Task to complete
Exactly as they appear below, repeat the lines from the one with "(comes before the" through the one with "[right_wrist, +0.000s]". Drop every picture.

Supplied information
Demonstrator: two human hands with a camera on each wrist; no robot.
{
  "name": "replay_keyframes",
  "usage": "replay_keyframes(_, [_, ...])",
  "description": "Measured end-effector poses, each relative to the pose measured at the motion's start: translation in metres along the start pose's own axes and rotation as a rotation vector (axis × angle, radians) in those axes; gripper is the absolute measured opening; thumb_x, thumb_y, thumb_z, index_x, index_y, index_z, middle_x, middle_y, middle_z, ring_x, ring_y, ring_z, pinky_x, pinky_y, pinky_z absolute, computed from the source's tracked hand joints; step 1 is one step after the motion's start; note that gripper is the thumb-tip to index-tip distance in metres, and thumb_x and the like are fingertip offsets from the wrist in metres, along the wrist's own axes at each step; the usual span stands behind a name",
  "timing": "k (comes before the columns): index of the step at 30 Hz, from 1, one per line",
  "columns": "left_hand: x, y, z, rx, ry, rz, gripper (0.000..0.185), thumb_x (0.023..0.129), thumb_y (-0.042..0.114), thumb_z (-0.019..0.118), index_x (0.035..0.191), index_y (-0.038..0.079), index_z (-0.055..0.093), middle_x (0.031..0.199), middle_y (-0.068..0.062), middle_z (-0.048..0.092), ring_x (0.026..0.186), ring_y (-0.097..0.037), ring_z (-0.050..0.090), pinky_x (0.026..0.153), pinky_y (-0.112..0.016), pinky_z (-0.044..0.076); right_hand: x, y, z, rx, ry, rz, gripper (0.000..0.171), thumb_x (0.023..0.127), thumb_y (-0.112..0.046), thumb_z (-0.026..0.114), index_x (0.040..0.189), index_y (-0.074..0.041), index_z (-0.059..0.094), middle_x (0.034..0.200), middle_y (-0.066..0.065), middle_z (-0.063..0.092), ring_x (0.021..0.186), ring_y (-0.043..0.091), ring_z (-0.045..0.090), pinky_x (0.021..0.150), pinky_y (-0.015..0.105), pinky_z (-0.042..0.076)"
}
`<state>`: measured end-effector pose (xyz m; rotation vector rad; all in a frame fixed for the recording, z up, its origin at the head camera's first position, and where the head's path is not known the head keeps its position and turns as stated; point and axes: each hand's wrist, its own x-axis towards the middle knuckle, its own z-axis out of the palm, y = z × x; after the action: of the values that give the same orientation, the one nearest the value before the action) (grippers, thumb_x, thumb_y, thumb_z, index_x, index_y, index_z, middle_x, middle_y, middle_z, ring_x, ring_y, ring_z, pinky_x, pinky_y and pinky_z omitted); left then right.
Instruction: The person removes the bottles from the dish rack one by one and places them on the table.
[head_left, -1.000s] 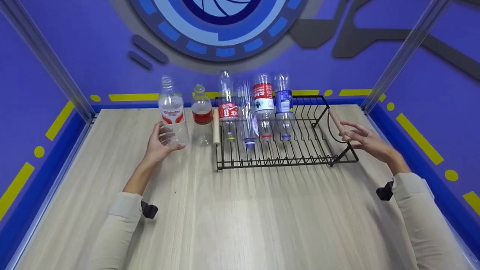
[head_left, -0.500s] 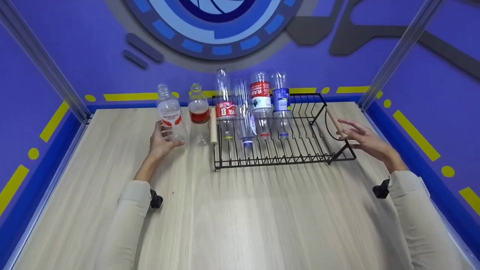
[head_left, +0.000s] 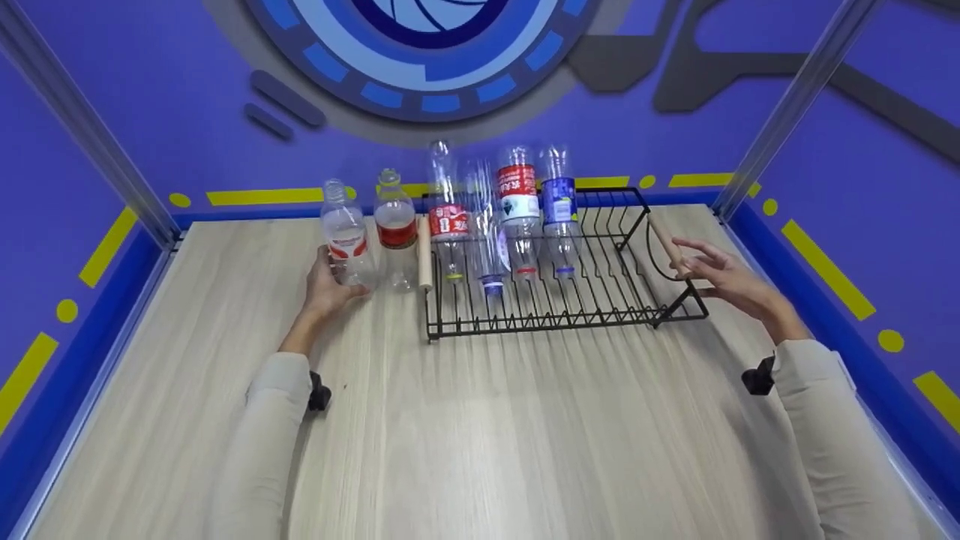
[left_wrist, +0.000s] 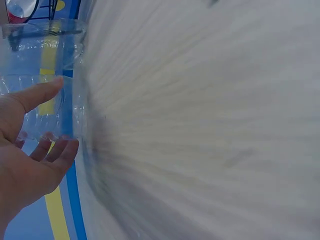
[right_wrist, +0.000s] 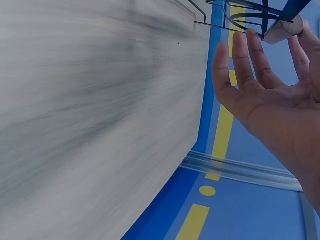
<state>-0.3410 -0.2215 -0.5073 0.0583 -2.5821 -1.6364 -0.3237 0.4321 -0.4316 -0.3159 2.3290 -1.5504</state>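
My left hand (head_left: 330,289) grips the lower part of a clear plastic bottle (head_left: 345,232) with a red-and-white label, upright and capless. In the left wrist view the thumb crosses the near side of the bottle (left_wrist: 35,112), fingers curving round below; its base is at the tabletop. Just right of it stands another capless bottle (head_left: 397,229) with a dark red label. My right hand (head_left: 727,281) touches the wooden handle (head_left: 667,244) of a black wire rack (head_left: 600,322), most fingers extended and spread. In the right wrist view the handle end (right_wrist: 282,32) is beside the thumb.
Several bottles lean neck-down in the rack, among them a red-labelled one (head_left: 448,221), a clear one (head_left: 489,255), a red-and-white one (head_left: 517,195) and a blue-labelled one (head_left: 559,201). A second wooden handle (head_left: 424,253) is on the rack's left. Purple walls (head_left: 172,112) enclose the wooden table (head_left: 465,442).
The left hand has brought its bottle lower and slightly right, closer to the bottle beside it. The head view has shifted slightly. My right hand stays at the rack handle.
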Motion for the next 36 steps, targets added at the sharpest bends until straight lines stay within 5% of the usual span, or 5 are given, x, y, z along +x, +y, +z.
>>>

Answer space
  "timing": "k (comes before the columns): index of the step at 30 Hz, from 1, one per line",
  "columns": "left_hand: x, y, z, rx, ry, rz, gripper (0.000..0.185), thumb_x (0.023..0.129), thumb_y (-0.042..0.114), thumb_z (-0.019..0.118), index_x (0.035..0.191), index_y (-0.038..0.079), index_z (-0.055..0.093), middle_x (0.031..0.199), middle_y (-0.068..0.062), middle_z (-0.048..0.092), ring_x (0.026..0.186), ring_y (-0.097..0.037), ring_z (-0.050..0.090), pinky_x (0.026..0.153), pinky_y (-0.112..0.016), pinky_z (-0.044..0.076); right_hand: x, y, z, rx, ry, rz, gripper (0.000..0.171), thumb_x (0.023..0.127), thumb_y (-0.112..0.046), thumb_z (-0.026..0.114), index_x (0.040..0.189), index_y (-0.074..0.041), index_z (-0.059..0.094), middle_x (0.034..0.200), middle_y (-0.066..0.065), middle_z (-0.063..0.092), ring_x (0.021..0.186), ring_y (-0.043..0.091), ring_z (-0.045..0.090), pinky_x (0.021..0.150), pinky_y (-0.015..0.105), pinky_z (-0.042..0.076)"
}
`<state>`: measured end-effector pose (xyz m; rotation vector rad; all in a frame fixed for the recording, z up, its origin at the head camera's first position, and where the head's path is not known the head keeps its position and turns as stated; point and axes: each hand's wrist, its own x-axis towards the middle knuckle, its own z-axis out of the palm, y = z × x; after the action: of the values that give the same orientation, the one nearest the value before the action) (grippers, thumb_x, thumb_y, thumb_z, index_x, index_y, index_z, middle_x, middle_y, middle_z, ring_x, ring_y, ring_z, pinky_x, pinky_y and pinky_z omitted); left then right.
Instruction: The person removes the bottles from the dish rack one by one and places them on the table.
[head_left, -1.000s] 
[head_left, -0.500s] 
[head_left, +0.000s] 
[left_wrist, +0.000s] 
[right_wrist, +0.000s] 

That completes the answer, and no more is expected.